Михаил шагнул вперёд, но чья-то рука в перчатке остановила его:
— Вам нельзя. Ребёнок в реанимацию, мать — в операционную. Ждите здесь.
Мать. Его назвали матерью Славу. И это слово, произнесённое в этом аду, вдруг пробило броню, сквозь которую не проходили ни осколки фраз, ни писк мониторов. Мать. Слава — мать их сына. А он — отец. И сейчас он должен ждать. Просто ждать.
Он ждал шестнадцать часов.
Шестнадцать часов, в течение которых реаниматологи боролись за жизнь Славы. Шестнадцать часов, в течение которых неонатологи боролись за жизнь их сына, родившегося на два месяца раньше срока, весом тысяча двести граммов, с лёгкими, которые отказывались дышать самостоятельно.
Шестнадцать часов, в течение которых Михаил сидел на жёстком пластиковом стуле в пустом коридоре, сжимая в руках маленького плюшевого медвежонка, которого прихватил из дома, сам не зная зачем. И смотрел на дверь.
В реанимацию новорождённых его пустили первым. Сын лежал в кувезе, опутанный проводами, с трубкой в крошечном носу и пластырем на щеке. Он был такой маленький, такой невероятно, пугающе маленький, что Михаил на секунду забыл, как дышать.
— Он очень слаб, — тихо сказала врач, молодая женщина с усталыми глазами. — Следующие сорок восемь часов — критические. Но он боец. Такие, как недоношенные, если выживают, становятся самыми упрямыми.
Михаил не ответил. Он смотрел на сына и пытался запомнить каждую черту этого крошечного, полупрозрачного лица. Крошечные пальчики, сжатые в кулачки. Тёмный пушок на голове. Носик — кнопкой, точь-в-точь как у Славы.
— Он похож на моего мужа, — сказал он наконец. Голос сел, охрип от долгого молчания. — Тот же нос.
Врач кивнула:
— Часто бывает. — Она помолчала. — Ваш муж… у него была массивная кровопотеря, остановка сердца на операционном столе. Его едва откачали. Сейчас он в коме. Искусственная вентиляция лёгких. Прогноз осторожный, но шанс есть.
Михаил кивнул. Он не плакал. Он вообще не мог плакать, словно внутри него всё высохло, вымерзло, превратилось в пустоту, заполненную только этим — долгом. Надо ждать. Надо держаться. Надо быть сильным для них двоих.
— Вы будете с сыном? — спросила врач. — Ему нужен контакт с родителем. Кенгуру, голос, прикосновения.

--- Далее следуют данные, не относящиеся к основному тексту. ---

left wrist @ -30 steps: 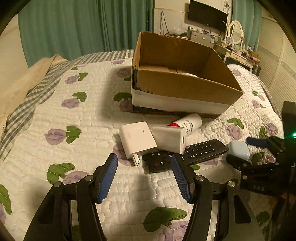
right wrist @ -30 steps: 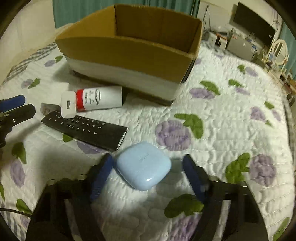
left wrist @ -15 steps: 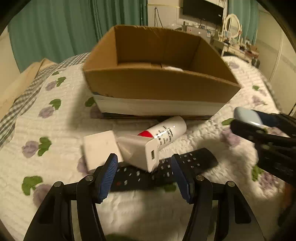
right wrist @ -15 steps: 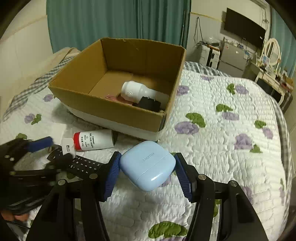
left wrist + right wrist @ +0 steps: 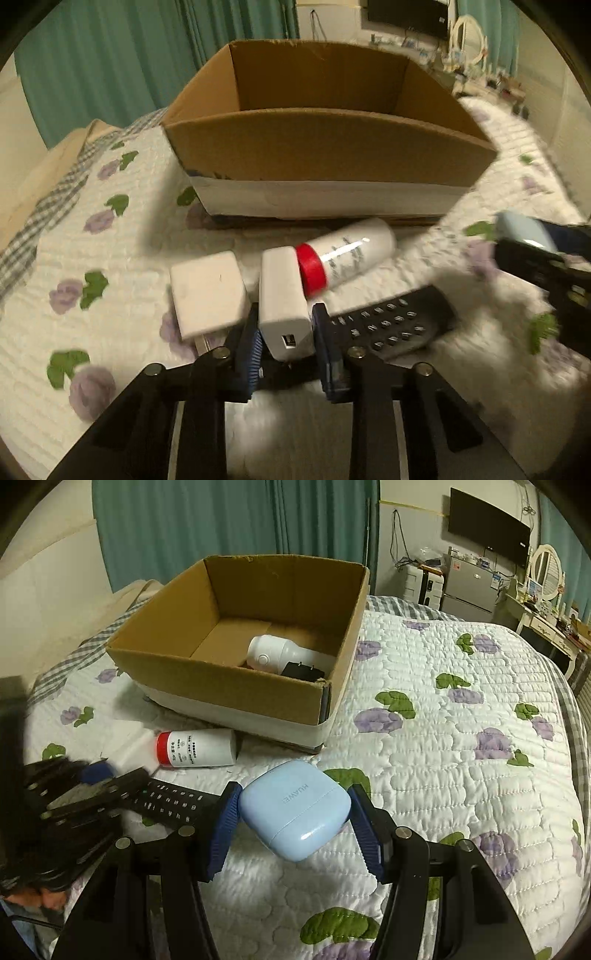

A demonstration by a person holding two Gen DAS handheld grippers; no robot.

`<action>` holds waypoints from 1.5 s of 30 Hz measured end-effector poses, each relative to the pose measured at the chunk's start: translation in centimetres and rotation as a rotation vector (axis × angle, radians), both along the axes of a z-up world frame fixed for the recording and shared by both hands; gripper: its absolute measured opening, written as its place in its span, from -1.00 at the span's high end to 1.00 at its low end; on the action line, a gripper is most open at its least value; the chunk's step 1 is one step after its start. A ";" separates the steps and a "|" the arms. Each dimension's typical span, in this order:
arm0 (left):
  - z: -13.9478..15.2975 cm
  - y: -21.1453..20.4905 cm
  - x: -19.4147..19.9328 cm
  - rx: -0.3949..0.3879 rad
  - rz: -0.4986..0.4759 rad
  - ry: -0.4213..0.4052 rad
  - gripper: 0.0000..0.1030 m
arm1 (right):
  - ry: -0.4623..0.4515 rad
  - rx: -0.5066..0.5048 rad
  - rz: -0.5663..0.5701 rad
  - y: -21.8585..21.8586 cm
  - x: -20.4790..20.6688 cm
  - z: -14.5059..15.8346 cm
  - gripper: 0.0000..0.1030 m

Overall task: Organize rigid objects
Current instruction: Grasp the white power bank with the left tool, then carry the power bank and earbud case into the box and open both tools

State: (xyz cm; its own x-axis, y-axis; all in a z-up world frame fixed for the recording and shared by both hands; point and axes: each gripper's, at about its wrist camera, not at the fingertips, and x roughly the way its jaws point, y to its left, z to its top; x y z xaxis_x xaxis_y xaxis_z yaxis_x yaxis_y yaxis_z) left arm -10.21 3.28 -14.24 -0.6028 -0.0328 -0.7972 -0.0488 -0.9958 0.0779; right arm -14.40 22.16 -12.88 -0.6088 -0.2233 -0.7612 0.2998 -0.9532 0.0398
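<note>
Right gripper holds a pale blue earbud case between its blue pads, jaws closed on its two sides, lifted above the quilted bed. Left gripper has its jaws closed on a white USB charger, whose port end faces the camera.

Largest on the bed is the open cardboard box, set toward the head end near the green curtains. Inside it, toward its right wall, lie a white cylindrical device and a black plug adapter, touching each other.

In front of the box's near wall lies a black remote control, partly under the left gripper's fingers. Just beyond it a white bottle with a red cap lies on its side, cap end touching the held charger. A second white charger block lies just beside the held one, on its left.
</note>
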 end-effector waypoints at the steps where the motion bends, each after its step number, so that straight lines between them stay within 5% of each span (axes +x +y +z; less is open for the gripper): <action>1: 0.3 -0.1 0.4 0.009 0.000 0.000 0.54 | 0.001 0.003 -0.001 0.0 0.0 0.0 -0.13; 10: 4.0 0.0 2.0 0.084 -0.027 0.086 0.55 | 0.042 0.004 0.008 -0.1 1.0 1.4 -0.13; 18: 9.3 0.4 2.1 0.102 -0.071 0.198 0.55 | 0.171 -0.011 0.029 -0.2 0.9 7.3 -0.13; 26: 13.8 0.1 -3.7 0.058 -0.105 0.290 0.55 | 0.271 -0.040 0.046 -1.3 -4.4 12.3 -0.13; 33: 10.7 -0.9 -11.6 0.030 -0.110 0.220 0.55 | 0.297 -0.042 0.045 -3.0 -9.8 12.6 -0.13; 41: 6.0 -0.9 -13.2 0.006 -0.126 0.159 0.53 | 0.216 -0.031 0.042 -3.2 -12.2 8.7 -0.13; 43: 6.3 -0.6 -13.0 0.010 -0.136 0.179 0.33 | 0.214 -0.037 0.041 -2.7 -12.0 8.5 -0.13; 45: 6.8 -0.6 -12.7 0.021 -0.134 0.191 -0.21 | 0.223 -0.035 0.039 -2.5 -11.7 8.8 -0.13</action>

Это повышает шансы на выживание.
Михаил посмотрел на свои большие, грубые руки. Руки, которые умели держать оружие, подписывать контракты, наказывать и защищать. Но они никогда не держали такого — крошечного, хрупкого, умирающего.
— Я… — начал он и замолчал. — Я боюсь сделать ему больно.

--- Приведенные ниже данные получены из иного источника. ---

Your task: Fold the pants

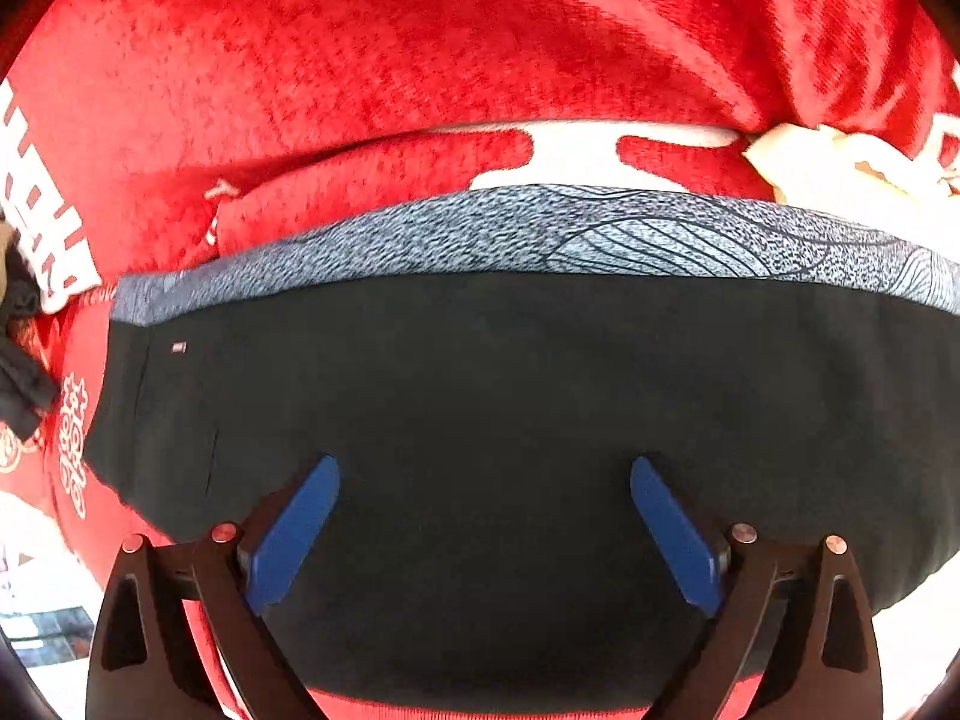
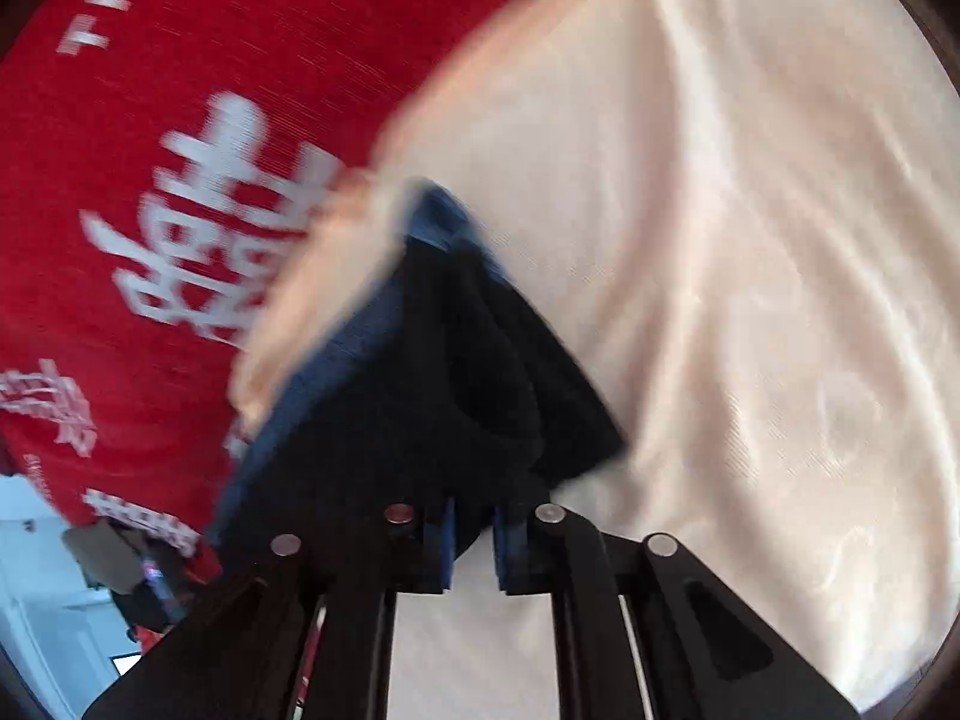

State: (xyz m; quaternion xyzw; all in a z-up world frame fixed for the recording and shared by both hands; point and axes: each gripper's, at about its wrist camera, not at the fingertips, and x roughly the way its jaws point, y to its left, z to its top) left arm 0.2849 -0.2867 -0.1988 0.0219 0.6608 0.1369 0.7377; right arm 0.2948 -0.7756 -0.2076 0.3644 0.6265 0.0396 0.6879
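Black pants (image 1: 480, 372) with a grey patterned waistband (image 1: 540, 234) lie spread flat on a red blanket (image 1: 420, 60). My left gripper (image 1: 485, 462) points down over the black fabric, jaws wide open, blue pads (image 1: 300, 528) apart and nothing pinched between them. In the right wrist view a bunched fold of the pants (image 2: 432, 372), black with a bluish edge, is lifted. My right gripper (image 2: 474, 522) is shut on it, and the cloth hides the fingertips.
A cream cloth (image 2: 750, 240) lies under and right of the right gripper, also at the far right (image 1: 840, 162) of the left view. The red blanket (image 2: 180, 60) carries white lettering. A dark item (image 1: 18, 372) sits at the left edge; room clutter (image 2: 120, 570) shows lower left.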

— Вы не сделаете, — мягко сказала врач. — Ему нужна ваша кожа, ваше тепло, ваш запах. Младенцы узнают родителей на инстинктивном уровне. Особенно недоношенные. Им нужна уверенность, что они не одни. — Она сделала паузу. — Ваш сын сейчас там, где темно, страшно и холодно. Только вы можете дать ему свет.
Михаил снял рубашку. Медсестра помогла ему сесть в кресло, принесла одеяло, распахнула кувез. Михаил взял сына в руки впервые в жизни — и у него перехватило дыхание от того, какой же он крошечный. Весь поместился на одной ладони. Ножки — тонюсенькие, как спички. Грудка вздымалась едва заметно, с усилием.

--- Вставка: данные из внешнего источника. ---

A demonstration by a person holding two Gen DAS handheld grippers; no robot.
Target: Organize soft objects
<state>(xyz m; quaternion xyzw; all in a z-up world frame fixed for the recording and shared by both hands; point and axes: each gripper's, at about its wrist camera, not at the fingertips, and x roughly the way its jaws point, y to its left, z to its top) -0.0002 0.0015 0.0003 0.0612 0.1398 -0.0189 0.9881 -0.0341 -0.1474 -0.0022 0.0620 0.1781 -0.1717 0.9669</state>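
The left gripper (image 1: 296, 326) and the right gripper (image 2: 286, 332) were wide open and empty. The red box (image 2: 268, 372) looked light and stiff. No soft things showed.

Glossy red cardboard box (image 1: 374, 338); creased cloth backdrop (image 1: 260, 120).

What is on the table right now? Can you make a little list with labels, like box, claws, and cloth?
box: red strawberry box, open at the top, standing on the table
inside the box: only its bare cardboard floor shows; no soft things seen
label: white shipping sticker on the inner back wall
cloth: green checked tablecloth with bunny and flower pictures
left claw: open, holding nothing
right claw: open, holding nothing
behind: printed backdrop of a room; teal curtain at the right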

— Здравствуй, — прошептал Михаил, прижимая его к своей груди. — Я твой папа. Второй папа. Главный папа — он сейчас спит. Он очень устал, потому что носил тебя и защищал от всех бед. Но он скоро проснётся. Обещаю. А пока я буду с тобой. Хорошо?
Сын молчал. Только крошечные пальчики слабо шевельнулись, коснувшись его кожи. И в этот момент Михаил понял, что теперь всё будет по-другому. Что страх не ушёл — он просто трансформировался. Из парализующего ужаса в тихую, отчаянную решимость. Он не может спасти Славу — это дело врачей. Но он может спасти их сына. Может дать ему тепло, голос, уверенность, что он не один.